Hamburg. Im Fall der Mitte Januar an Methadon gestorbenen Chantal hat die Staatsanwaltschaft Hamburg die Ermittlungen aufs Jugendamt und den Jugendhilfe-Verein ausgedehnt. Am Dienstag wurden Büros durchsucht und Akten sowie Daten beschlagnahmt.
Nach dem Tod der elfjährigen Chantal hat die Hamburger Staatsanwaltschaft ihre Ermittlungen ausgeweitet. Am Dienstag ließ die Behörde das zuständige Jugendamt im Stadtteil Wilhelmsburg sowie die Räume des freien Trägers Verbund sozialtherapeutischer Einrichtungen (VSE) durchsuchen, wie Oberstaatsanwalt Wilhelm Möllers bestätigte. Die acht Polizisten und ein Staatsanwalt stellten insgesamt 15 Jugendhilfe- und Pflegeakten sicher. Auch seien die Daten von diversen Rechnern gesichert worden.
Chantal war am 16. Januar nach der Einnahme des Heroin-Ersatzstoffes Methadon gestorben. Die Pflegeeltern nehmen seit Jahren an einem Methadon-Programm teil. Gegen sie und den leiblichen Vater des Mädchens besteht der Verdacht der fahrlässigen Tötung.
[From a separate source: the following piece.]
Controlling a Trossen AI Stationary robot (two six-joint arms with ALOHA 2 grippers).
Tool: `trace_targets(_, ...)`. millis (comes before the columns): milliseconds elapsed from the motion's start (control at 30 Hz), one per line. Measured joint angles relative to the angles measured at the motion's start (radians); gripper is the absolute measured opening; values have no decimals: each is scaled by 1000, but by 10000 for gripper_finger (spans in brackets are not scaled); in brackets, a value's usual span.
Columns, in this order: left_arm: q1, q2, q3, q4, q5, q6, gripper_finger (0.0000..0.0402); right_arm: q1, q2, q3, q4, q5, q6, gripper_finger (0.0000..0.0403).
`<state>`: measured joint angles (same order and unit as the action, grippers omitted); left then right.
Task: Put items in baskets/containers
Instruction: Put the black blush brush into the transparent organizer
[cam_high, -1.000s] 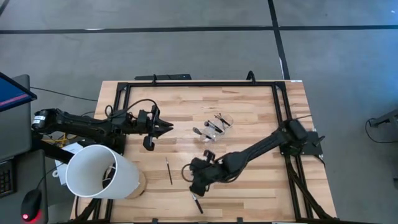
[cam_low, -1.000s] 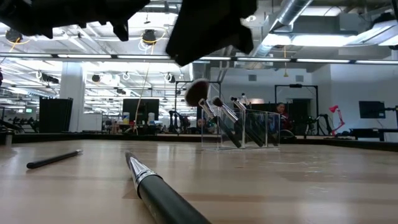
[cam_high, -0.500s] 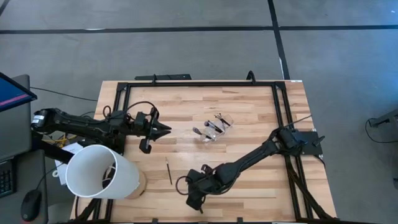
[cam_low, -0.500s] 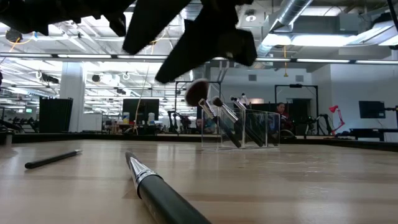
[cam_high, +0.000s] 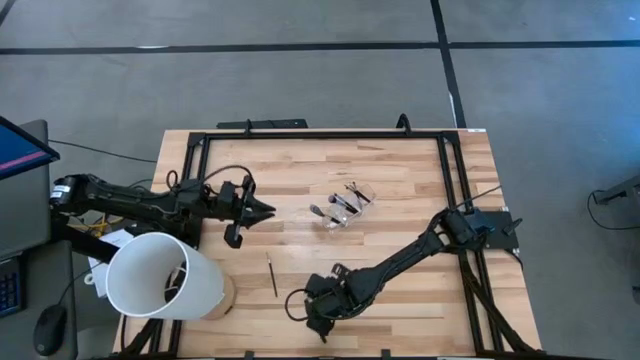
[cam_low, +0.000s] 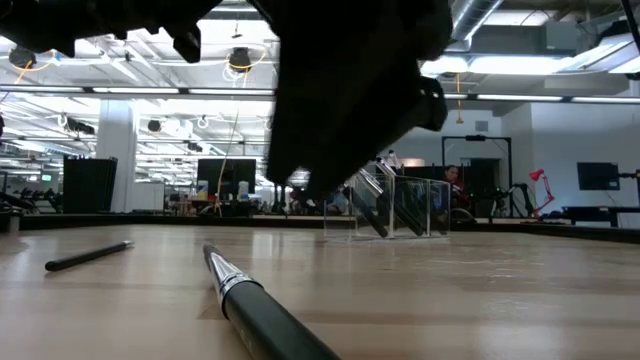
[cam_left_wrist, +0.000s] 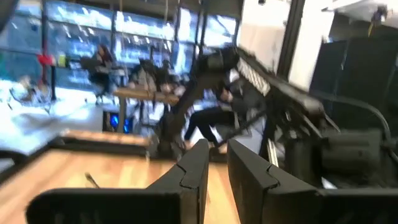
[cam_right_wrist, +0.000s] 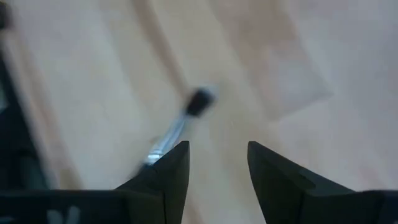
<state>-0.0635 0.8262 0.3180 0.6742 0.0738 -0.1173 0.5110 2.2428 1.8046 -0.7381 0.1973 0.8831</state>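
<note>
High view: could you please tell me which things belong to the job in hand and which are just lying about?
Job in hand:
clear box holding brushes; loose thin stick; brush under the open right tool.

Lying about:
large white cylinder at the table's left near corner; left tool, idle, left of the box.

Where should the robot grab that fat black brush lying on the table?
On the brush's dark handle, just behind the silver ferrule, coming straight down from above. It lies flat on the table, so the fingers should straddle it across its width. The open right gripper hovers over it; the left gripper waits apart.
</note>
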Motion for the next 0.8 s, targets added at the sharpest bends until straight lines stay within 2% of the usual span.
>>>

Ermittlungsverfahren gegen Jugendamt und Verein eingeleitet
Ferner hat die Staatsanwaltschaft nun ein Ermittlungsverfahren gegen die Jugendhilfe-Einrichtungen eingeleitet. "Wir ermitteln gegen bislang unbekannte Mitarbeiter des Jugendamtes und des Trägers wegen des Verdachts der Verletzung der Fürsorgepflicht", sagte Möllers. Eine solche könne mit einer Freiheitsstrafe von bis zu drei Jahren oder einer Geldstrafe geahndet werden.
Noch am Montagabend hatte sich die Staatsanwaltschaft den richterlichen Beschluss für die Durchsuchungen besorgt und am Dienstag von 9 bis 12 Uhr vollzogen. Die Mitarbeiter des Jugendamtes und des freien Trägers seien "völlig kooperativ" gewesen, sagte der Oberstaatsanwalt. Von den Akten seien Kopien angefertigt worden. "Die Auswertung der Durchsuchung kann einige Wochen in Anspruch nehmen", sagte Möllers.
Elfjährige war an Methadon gestorben
Der Fall Chantal beschäftigt Politik und Justiz seit Tagen, nachdem der Tod der Elfjährigen in der vergangenen Woche bekannt geworden war. Seither stehen das zuständige Bezirksamt-Mitte sowie die zuständigen Einrichtungen der Jugendhilfe in der Kritik. Am Montag zog Sozialsenator Detlef Scheele (SPD) erste Konsequenzen und ordnete mit sofortiger Wirkung neue Regelungen für die Vermittlung von Kindern und minderjährigen Jugendlichen in Pflegefamilien an. Bevor die zuständigen Bezirke eine geeignete Pflegefamilie auswählen können, müssen angehende Pflegeeltern und alle Hausangehörigen künftig nicht nur ein Führungszeugnis, sondern auch ein Gesundheitszeugnis vorlegen. Damit wollen die Behörden Suchterkrankungen und andere relevante Krankheiten zweifelsfrei ausschließen.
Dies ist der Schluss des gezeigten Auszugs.